# Data provided:
====
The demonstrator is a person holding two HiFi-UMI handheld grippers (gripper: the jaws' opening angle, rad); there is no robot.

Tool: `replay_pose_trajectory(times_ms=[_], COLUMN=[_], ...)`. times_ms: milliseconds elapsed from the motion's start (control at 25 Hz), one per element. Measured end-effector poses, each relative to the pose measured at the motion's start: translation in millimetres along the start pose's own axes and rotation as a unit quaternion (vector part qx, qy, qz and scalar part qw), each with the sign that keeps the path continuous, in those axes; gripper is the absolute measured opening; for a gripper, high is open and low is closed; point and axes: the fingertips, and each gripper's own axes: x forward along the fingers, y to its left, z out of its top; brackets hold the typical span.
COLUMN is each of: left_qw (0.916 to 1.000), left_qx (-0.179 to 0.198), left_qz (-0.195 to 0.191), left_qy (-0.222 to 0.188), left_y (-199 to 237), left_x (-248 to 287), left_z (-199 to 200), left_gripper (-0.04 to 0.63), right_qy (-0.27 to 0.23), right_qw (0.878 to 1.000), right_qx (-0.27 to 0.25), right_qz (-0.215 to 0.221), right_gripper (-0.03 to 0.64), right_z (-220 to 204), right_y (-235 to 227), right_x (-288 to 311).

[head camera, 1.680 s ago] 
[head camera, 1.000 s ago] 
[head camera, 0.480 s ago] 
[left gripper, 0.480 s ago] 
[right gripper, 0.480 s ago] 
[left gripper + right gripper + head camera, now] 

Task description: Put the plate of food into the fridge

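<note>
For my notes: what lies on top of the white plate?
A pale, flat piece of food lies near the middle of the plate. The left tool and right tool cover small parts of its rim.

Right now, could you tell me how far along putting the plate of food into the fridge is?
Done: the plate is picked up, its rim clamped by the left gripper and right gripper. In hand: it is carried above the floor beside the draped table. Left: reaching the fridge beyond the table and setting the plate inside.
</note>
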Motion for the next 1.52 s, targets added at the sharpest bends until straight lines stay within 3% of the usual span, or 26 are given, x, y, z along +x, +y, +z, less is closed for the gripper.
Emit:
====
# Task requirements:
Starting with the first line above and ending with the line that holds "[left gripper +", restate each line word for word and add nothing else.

# Result of this exercise:
The demonstrator is a person holding two HiFi-UMI handheld grippers (gripper: the jaws' opening angle, rad); there is no robot.

Tool: `replay_pose_trajectory(times_ms=[_], COLUMN=[_], ...)`. times_ms: milliseconds elapsed from the motion's start (control at 25 Hz), one per element. Measured end-effector poses, each relative to the pose measured at the motion's start: translation in millimetres along the start pose's own axes and rotation as a unit quaternion (vector part qx, qy, qz and scalar part qw), each with the sign that keeps the path continuous, in those axes; gripper is the absolute measured opening; for a gripper, high is open and low is closed; point and axes: the fingertips, and each gripper's own axes: x forward along the fingers, y to its left, z out of its top; brackets hold the typical span.
COLUMN is each of: left_qw (0.916 to 1.000), left_qx (-0.179 to 0.198), left_qz (-0.195 to 0.191), left_qy (-0.222 to 0.188), left_y (-199 to 237), left_x (-248 to 287), left_z (-199 to 200), left_gripper (-0.04 to 0.63), right_qy (-0.27 to 0.23), right_qw (0.878 to 1.000), right_qx (-0.27 to 0.25), right_qz (-0.215 to 0.221), right_gripper (-0.03 to 0.64), right_z (-220 to 204), right_y (-235 to 227), right_x (-288 to 311).

[head camera, 1.680 s ago] 
[head camera, 1.000 s ago] 
[head camera, 0.480 s ago] 
[left gripper, 0.480 s ago] 
[right gripper, 0.480 s ago] 
[left gripper + right gripper + head camera, now] 

That's the full output for the exercise.